• The problem
Every line containing "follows" should be copied out. Go through the entries and find them.

The data START

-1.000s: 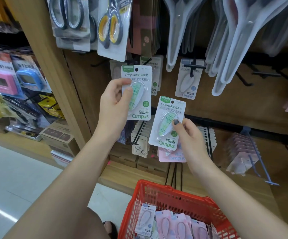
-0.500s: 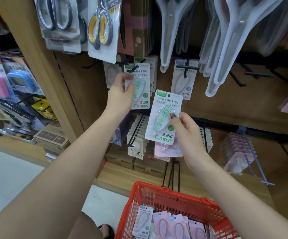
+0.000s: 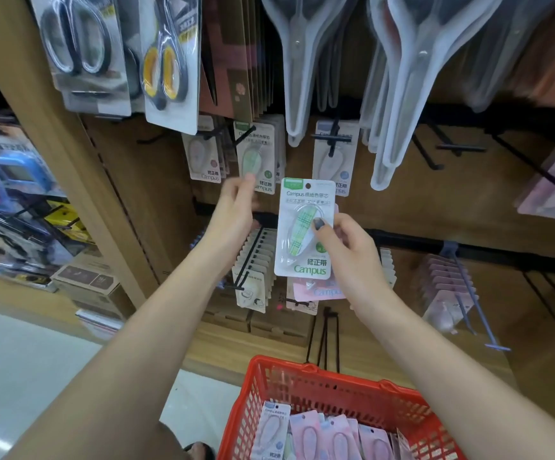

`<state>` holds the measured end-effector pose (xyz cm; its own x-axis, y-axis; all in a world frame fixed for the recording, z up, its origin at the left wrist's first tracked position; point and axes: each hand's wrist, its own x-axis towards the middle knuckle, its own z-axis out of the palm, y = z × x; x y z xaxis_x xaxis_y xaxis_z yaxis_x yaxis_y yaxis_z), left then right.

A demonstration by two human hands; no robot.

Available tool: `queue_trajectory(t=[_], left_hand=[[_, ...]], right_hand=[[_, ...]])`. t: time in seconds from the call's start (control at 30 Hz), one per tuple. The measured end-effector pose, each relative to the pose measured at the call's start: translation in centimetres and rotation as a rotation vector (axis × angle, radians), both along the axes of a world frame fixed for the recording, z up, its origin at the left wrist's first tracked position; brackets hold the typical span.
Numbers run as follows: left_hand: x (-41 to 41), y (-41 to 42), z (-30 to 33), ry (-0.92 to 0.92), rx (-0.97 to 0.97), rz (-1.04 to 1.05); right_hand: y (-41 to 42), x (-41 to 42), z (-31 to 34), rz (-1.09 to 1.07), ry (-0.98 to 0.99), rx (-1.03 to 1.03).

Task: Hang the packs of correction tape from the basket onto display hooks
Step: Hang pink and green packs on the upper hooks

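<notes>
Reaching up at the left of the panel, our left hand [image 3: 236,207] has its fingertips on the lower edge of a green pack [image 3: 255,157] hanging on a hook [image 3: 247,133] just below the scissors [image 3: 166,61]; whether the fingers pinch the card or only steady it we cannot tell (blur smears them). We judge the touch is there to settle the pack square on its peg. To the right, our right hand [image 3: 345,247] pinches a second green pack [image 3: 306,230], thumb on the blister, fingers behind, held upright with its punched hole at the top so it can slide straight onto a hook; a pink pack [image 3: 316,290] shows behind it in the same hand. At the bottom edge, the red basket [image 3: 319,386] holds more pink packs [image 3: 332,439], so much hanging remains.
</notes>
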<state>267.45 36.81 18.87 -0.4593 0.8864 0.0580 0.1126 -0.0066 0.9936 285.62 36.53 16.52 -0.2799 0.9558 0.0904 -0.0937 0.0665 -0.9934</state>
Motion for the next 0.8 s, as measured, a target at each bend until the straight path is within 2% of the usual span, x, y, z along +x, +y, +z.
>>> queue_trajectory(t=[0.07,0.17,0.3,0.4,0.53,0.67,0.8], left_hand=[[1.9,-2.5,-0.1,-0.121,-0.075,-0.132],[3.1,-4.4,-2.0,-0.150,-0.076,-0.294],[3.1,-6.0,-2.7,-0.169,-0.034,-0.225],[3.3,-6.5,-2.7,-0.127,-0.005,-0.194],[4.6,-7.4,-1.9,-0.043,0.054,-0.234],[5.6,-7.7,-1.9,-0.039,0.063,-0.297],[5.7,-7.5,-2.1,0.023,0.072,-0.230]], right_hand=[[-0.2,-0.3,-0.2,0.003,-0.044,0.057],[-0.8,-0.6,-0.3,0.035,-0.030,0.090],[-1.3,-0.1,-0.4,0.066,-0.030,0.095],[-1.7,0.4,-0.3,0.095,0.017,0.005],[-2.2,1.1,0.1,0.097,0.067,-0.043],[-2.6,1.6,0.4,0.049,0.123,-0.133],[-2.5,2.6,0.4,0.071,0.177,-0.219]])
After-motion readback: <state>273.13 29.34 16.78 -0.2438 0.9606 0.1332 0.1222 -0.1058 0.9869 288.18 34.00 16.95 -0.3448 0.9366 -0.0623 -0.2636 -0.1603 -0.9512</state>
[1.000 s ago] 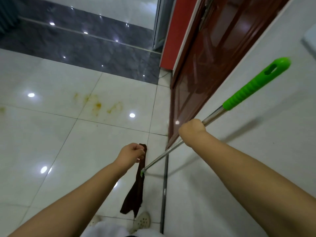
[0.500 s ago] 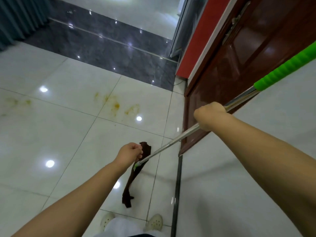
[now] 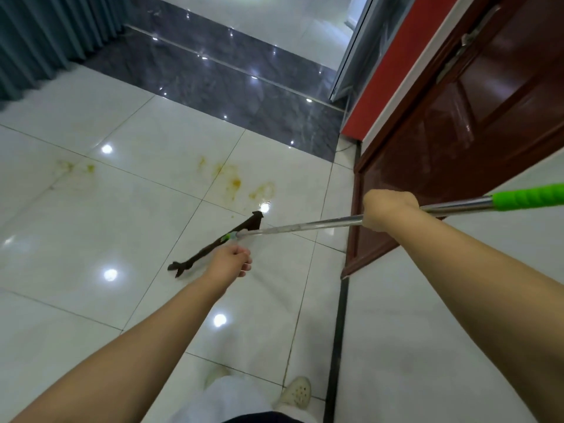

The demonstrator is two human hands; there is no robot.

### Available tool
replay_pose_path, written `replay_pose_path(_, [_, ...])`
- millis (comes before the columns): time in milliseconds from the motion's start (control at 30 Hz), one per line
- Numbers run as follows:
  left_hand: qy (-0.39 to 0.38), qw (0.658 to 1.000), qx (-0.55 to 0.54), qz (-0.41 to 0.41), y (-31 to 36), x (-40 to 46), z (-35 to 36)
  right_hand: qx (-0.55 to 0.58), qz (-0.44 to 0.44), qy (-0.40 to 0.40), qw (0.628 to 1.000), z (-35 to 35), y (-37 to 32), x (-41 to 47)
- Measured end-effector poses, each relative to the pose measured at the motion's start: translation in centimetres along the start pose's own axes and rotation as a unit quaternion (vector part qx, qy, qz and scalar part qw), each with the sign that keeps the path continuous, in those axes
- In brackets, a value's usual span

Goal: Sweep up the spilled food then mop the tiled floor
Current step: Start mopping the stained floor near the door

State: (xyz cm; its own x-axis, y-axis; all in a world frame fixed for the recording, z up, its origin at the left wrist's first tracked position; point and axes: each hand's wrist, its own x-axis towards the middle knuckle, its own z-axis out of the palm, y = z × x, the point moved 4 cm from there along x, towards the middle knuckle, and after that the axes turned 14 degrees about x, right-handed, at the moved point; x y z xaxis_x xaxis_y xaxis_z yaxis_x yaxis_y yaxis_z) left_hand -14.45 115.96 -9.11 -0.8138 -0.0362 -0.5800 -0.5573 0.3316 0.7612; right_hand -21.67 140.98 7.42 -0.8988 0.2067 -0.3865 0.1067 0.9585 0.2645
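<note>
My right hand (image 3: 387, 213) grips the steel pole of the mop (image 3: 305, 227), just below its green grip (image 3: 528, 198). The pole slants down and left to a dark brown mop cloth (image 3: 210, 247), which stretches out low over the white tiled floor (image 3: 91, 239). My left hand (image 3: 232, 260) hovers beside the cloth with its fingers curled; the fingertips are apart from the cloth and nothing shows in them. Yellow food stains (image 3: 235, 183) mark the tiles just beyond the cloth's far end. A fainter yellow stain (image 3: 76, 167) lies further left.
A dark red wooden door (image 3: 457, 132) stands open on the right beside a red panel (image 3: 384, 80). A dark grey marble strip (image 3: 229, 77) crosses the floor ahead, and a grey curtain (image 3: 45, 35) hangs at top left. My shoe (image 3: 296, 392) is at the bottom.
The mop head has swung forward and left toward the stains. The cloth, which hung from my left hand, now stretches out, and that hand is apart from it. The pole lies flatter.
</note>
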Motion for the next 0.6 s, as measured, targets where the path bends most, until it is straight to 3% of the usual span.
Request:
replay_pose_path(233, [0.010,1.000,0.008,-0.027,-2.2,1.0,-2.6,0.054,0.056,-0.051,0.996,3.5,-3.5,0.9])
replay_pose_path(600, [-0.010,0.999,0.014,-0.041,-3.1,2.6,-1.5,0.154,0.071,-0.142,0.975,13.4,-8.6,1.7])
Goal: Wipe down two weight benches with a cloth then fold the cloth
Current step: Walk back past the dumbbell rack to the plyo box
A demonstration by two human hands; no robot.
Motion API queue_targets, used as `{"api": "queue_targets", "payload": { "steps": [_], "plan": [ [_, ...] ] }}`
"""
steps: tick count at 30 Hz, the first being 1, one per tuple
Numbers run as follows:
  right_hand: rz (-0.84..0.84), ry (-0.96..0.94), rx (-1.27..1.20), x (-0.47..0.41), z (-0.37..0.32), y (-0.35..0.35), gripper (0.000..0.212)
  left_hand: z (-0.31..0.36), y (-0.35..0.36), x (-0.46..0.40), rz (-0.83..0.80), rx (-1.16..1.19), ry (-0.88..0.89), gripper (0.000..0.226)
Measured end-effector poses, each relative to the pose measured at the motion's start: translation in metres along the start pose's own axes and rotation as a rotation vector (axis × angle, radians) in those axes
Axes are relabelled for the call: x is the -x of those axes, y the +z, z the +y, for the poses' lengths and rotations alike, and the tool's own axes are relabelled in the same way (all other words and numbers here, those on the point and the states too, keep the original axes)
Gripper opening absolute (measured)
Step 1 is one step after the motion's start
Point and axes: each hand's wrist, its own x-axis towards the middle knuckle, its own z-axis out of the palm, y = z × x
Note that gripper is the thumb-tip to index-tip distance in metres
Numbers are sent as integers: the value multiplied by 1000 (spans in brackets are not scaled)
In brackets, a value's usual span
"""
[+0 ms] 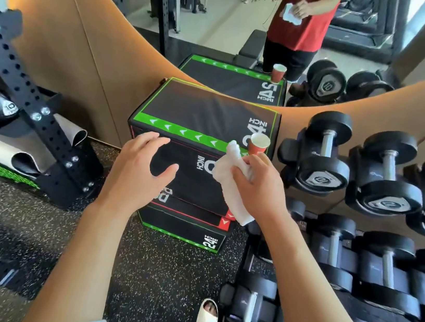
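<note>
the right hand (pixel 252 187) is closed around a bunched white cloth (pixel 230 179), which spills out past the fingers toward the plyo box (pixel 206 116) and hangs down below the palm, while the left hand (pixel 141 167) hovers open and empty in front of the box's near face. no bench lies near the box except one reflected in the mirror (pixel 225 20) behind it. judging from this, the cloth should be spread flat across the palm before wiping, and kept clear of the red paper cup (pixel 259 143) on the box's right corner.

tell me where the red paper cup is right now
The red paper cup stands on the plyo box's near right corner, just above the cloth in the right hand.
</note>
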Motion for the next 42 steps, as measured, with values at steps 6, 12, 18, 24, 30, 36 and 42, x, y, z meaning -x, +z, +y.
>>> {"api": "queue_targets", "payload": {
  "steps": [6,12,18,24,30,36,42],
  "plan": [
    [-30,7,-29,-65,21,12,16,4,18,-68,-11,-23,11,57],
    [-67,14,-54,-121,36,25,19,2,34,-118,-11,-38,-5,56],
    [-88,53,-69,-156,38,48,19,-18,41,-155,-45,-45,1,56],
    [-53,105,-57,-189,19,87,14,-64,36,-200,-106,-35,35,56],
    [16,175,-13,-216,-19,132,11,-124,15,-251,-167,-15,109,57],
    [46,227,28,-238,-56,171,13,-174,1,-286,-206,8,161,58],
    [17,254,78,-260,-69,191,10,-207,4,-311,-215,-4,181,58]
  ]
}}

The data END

• Answer to this exercise
Numbers run as follows: left_hand: x (-41 to 41), y (-41 to 42), z (-30 to 33), ry (-0.92 to 0.92), rx (-0.97 to 0.97), rz (-1.04 to 1.05); right_hand: y (-41 to 42), x (-41 to 42), z (-31 to 34), rz (-1.09 to 1.07), ry (-0.98 to 0.99), rx (-1.03 to 1.03).
- Numbers run as follows:
Numbers run as follows:

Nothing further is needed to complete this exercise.